The ID() function is quite a basic function in neo4j and I am very surprised to see it is most likely to be deprecated soon in version 5... We have used the ID() function for several years, as it remains an efficient way to find nodes. e.g. referential data or specifi nodes, etc...
If the ID() function is deprecated, then we will have thousands of cypher queries to update in our app. I would like to ask (and make sure) if in future neo4j versions:

the exisiting internal identifier (ID) of a node will be kept in database (and remain constant)
if yes, will it still be a 'number' format e.g. 234354 (especially for nodes created before deprecation)?
how would you suggest to adapt all our queries ? is there another way to access the id value (today this is a number), e.g. if how may I replace everywhere in my code 'ID(' by something else ? could it be as simple as that? e.g. is there an apoc function which replace the id() function? Hope you can help and provide us with a cheap and time/cost affective way to manage this deprecation.
Thanks a lot! cheers!

cobra · May 17, 2023, 2:11pm

Hello @olivier_sibuet

With Neo4j 5, you should use elementId() function. You can have more information here and here.

Best regards,
Cobra

olivier_sibuet · May 17, 2023, 3:21pm

Thanks cobra,

quick question : in my app, I would need to check if the node correspond to a specific value of the old ID(node).
do you think I can use this to extract the "old" internal id and check if it is equal to a specific "old" value? (here below, n is a node)
toInteger(apoc.text.split(elementId(n), ":")[2])
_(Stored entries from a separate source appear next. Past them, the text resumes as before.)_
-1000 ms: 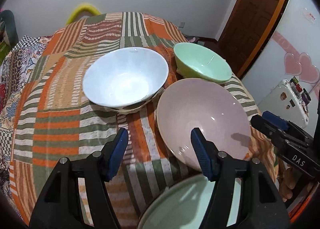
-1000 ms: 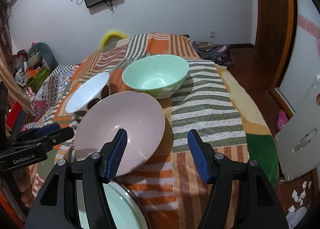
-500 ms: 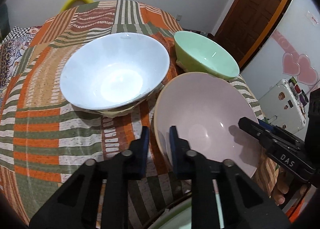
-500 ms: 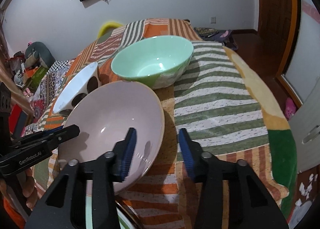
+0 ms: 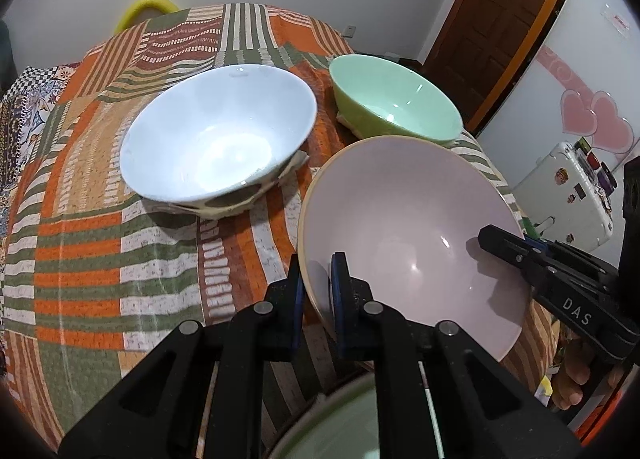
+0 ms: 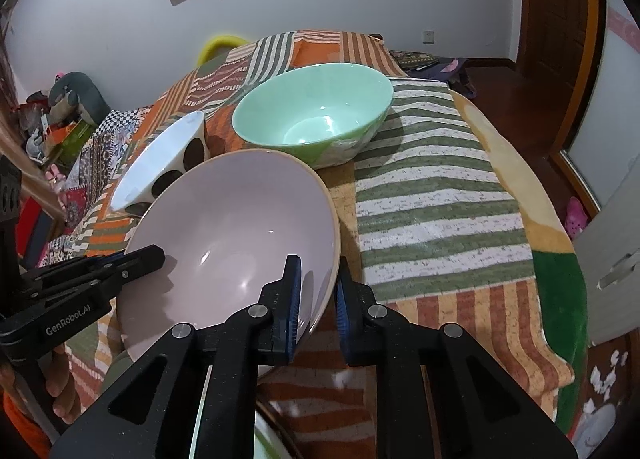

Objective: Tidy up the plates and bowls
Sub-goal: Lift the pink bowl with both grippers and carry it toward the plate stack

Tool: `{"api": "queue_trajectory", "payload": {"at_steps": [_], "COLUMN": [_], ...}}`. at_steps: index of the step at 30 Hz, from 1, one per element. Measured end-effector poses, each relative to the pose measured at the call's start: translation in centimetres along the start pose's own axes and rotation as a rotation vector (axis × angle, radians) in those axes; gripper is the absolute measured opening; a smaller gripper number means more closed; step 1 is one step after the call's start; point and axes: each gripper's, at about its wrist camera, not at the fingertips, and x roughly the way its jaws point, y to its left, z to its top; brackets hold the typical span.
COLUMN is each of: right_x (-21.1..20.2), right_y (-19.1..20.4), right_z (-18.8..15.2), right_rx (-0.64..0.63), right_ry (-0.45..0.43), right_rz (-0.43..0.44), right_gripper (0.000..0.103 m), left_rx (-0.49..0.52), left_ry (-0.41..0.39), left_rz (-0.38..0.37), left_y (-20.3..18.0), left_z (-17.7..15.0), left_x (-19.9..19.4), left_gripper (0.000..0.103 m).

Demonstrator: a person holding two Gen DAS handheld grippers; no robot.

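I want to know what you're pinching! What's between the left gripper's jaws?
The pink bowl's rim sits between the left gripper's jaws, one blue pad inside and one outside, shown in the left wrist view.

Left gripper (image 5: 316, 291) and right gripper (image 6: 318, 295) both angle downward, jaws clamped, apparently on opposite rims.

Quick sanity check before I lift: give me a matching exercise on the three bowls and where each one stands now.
Things:
1. pink bowl
2. green bowl
3. white bowl

States:
A. spotted outside, resting on the cloth
B. rim clamped by both grippers
C. farthest back, free of both grippers

Pairs: 1-B, 2-C, 3-A
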Motion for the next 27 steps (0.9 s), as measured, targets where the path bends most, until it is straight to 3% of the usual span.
{"api": "queue_trajectory", "payload": {"at_steps": [16, 27], "right_x": [-5.9, -9.5], "right_y": [2.9, 6.9], "right_z": [-0.8, -2.0], "right_rx": [-0.032, -0.104], "right_ry": [-0.087, -0.159], "right_rz": [0.024, 0.075], "right_gripper": [0.015, 0.015], "left_rx": [0.02, -0.006], "left_ry": [-0.118, -0.212], "left_rz": [-0.003, 0.032], "left_y": [-1.6, -0.2], "left_z": [-2.2, -5.7], "left_x": [-9.5, -17.5], "left_gripper": [0.012, 0.012]}}
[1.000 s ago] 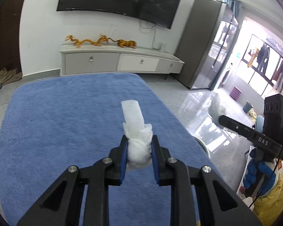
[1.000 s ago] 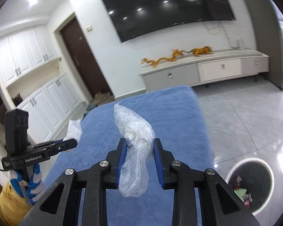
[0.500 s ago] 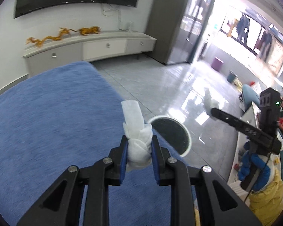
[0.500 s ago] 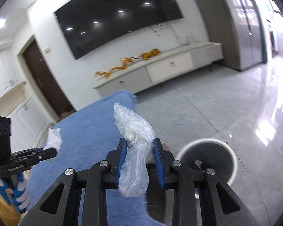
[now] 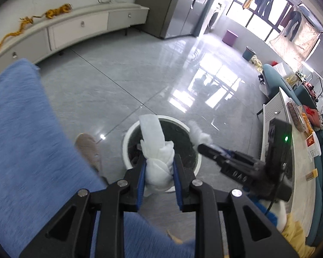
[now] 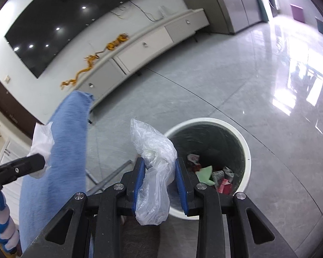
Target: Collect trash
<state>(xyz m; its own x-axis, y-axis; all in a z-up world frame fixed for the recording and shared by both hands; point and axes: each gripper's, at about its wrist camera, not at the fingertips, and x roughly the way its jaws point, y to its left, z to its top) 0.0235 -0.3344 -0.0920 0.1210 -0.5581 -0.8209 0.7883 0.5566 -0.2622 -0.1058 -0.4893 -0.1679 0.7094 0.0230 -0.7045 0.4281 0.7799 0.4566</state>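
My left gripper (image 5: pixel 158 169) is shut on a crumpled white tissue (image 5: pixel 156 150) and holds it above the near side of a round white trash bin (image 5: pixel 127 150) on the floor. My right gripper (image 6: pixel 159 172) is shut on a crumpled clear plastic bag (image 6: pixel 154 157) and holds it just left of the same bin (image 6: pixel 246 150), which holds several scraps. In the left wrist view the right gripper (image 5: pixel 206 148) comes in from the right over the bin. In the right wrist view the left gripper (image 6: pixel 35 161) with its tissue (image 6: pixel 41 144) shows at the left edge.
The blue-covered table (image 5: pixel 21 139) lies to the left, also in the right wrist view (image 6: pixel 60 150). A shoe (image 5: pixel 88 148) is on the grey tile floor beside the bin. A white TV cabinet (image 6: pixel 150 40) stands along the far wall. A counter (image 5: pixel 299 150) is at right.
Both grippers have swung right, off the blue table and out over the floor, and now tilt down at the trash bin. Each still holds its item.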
I have check my whole database and I can see that
toInteger(apoc.text.split(elementId(n), ":")[2]) = ID(n) on all nodes of my database. But this may change in the future?

cobra · May 17, 2023, 3:39pm

I'm sorry but I don't understand everything but you should know the internal ID of Neo4j must never be used. The elementId() should give you the ID you need.
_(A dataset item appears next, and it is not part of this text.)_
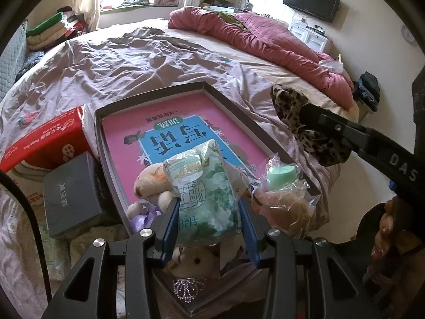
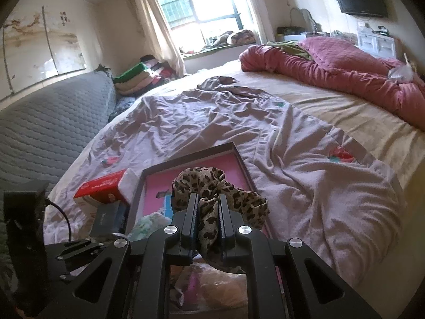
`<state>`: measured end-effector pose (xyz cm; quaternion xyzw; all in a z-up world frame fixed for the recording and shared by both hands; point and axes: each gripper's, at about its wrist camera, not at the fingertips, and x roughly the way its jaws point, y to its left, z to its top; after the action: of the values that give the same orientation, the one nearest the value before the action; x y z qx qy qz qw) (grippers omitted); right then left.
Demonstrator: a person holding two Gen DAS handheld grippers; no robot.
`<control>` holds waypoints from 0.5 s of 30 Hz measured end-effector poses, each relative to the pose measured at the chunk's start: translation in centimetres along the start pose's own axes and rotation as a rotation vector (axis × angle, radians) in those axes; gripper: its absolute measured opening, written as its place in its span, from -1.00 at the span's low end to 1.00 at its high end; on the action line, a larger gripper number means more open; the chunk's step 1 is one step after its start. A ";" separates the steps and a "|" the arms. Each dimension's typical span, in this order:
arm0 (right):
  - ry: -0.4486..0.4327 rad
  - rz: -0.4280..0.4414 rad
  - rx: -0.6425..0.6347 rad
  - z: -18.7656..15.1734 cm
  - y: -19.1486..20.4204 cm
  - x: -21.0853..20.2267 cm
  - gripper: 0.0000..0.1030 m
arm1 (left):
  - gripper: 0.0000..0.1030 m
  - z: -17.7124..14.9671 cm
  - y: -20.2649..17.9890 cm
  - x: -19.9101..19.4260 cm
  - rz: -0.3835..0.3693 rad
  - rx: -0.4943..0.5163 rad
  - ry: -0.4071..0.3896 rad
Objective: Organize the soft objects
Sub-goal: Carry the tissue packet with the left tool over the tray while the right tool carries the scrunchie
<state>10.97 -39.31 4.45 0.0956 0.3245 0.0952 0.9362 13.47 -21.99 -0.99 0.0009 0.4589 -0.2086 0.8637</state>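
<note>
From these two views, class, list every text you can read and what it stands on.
"DAS": white letters on the right tool's black arm.
Book cover in the tray: large characters, upside down, not readable.
Green packet, grey box, red box: print too distorted.

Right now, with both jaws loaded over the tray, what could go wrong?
1. The green tissue pack is pinched low, so it may tip or slip from the left gripper.
2. The leopard cloth dangles from the right gripper and could snag the tray rim.
</note>
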 end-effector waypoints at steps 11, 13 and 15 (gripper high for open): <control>0.085 -0.014 0.004 -1.0 -0.2 2.9 -0.74 | -0.16 -0.2 0.8 0.3 -0.039 -0.024 0.004; 0.104 -0.013 0.000 -1.5 0.1 3.7 -0.74 | -0.16 -0.2 1.0 0.3 -0.047 -0.032 0.003; 0.116 -0.013 -0.007 -1.8 0.4 4.4 -0.74 | -0.16 -0.2 1.2 0.3 -0.053 -0.034 0.002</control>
<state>13.20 -37.66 0.57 0.0844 0.3786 0.0955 0.9167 13.87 -20.97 -1.62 -0.0255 0.4632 -0.2235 0.8572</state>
olivier_sibuet · May 18, 2023, 11:27am

Thanks Cobra for taking time to answer. From our perspective, using the id is really an efficient way to access nodes!

The really bad thing is that elementId() does not return the same value as id(). The returned value of elementId() is really not readable nor user friendly, unfortunately.... Also the id() format is much more convenient than the format of elementId()

Of course we know that the id can be reallocated, but if we use only one ddatabase, and if some nodes are never deleted, then we are sure that these nodes will always keep their original id. Also, this id is guaranteed to be unique within our database, on a cluster!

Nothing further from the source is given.